I disagree. Why is anyone here? To get understanding.
Because someone is here does not invalidate them as a twin flame.
@@IAmHelenMarieC Well said!! Thank you IAmHelenMarieC for understanding the message that I was trying to convey. I enjoy listening to Twin Flame channels because it can be a bit lonely on this path because it's not an easy topic to discuss with most people. So I love connecting with other similar souls. However, if you are paying extensively to seek guidance that is naturally within you then you are not likely a True Twin Flames. We are born knowing. Thanks again!! Best to everyone. Everyone has value Twin Flame or not.
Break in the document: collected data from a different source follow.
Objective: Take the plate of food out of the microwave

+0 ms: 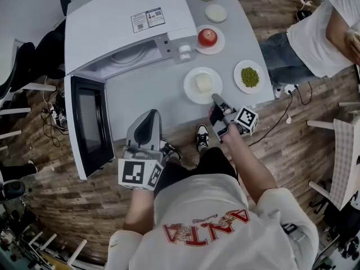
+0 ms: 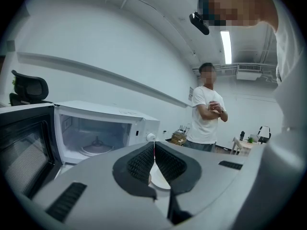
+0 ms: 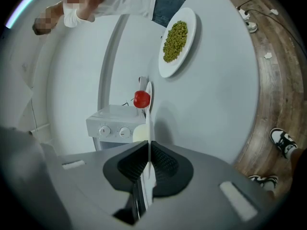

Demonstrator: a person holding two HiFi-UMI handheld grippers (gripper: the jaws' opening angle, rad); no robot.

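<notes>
Plate of food (image 1: 203, 85) is already out of the open, empty microwave (image 1: 124, 21), lying by the front edge of the surface (image 1: 146, 94). The right tool (image 1: 216, 99) is pinching its rim. The left tool (image 1: 147, 117) is hanging clenched, holding nothing. Only letting go is looking left to do.

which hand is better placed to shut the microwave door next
Probably left. The left gripper hangs beside the open microwave door, jaws together and empty; the right gripper is clamped on the rim of the plate.
</notes>
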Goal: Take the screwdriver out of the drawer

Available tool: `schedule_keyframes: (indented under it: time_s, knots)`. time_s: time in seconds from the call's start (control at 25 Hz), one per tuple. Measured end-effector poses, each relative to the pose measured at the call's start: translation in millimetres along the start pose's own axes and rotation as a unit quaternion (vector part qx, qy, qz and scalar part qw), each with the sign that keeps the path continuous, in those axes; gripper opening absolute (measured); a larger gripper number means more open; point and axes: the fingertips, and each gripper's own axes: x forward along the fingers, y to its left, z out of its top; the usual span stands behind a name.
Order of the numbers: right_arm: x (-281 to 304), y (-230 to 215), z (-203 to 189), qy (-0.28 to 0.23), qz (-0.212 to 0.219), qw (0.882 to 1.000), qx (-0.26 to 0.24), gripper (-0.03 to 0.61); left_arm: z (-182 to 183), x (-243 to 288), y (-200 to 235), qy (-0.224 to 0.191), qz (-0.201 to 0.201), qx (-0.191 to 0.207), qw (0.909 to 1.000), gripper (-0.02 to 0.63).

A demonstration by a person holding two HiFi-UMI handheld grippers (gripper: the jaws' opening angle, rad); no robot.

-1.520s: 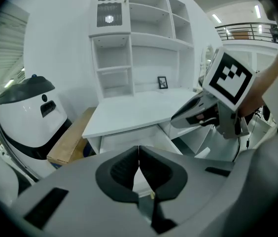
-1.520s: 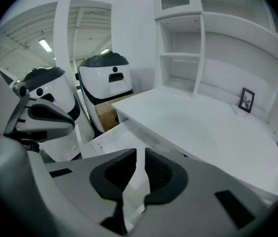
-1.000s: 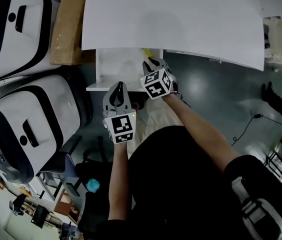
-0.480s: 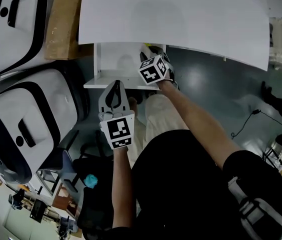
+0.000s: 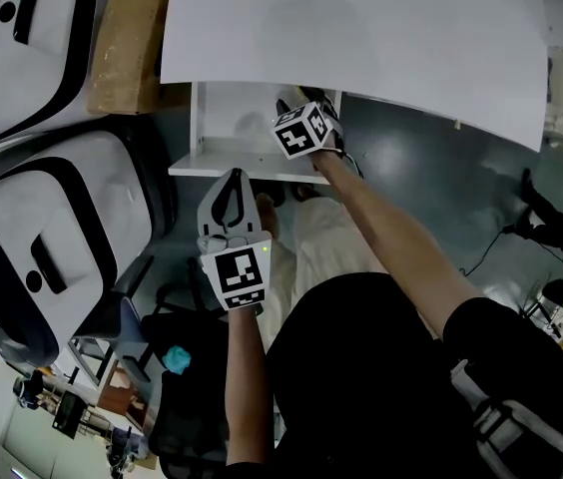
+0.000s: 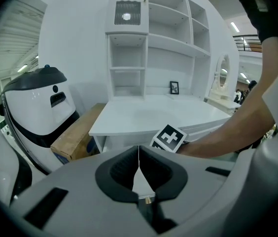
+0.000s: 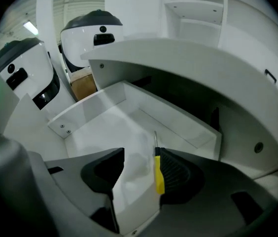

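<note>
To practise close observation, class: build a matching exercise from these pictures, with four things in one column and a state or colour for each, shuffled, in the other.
1. left gripper
2. right gripper
3. screwdriver
4. drawer

A. pulled out, white
B. jaws shut, empty
C. yellow handle
D. jaws apart

Pairs: 1-B; 2-D; 3-C; 4-A.

The right gripper's jaws have just been opening. The screwdriver shows between them, not gripped.

Left hand-held gripper (image 6: pixel 139 154) jaws together. Right hand-held gripper (image 7: pixel 140 159) pointing steeply down, jaws just opening, screwdriver (image 7: pixel 158 174) between them, ungripped.
</note>
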Motion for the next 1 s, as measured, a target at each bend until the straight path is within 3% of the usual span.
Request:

@@IAmHelenMarieC Amen! Blessings to you!
❤️❤️😘🙏🙌💯
How Long do you meditate for each day?
I used to meditate twice a day for a minimum of 30 mins sometimes longer. When I was in full ego death and trying to get my mind under control I would meditate through the day as well in my car for 15 mins in between work appointments. These days only in the morning as it sets the tone for the day. I’m very present now ❤️❤️❤️
This video is not working.
Not sure why as it has loads of views and is working at my end.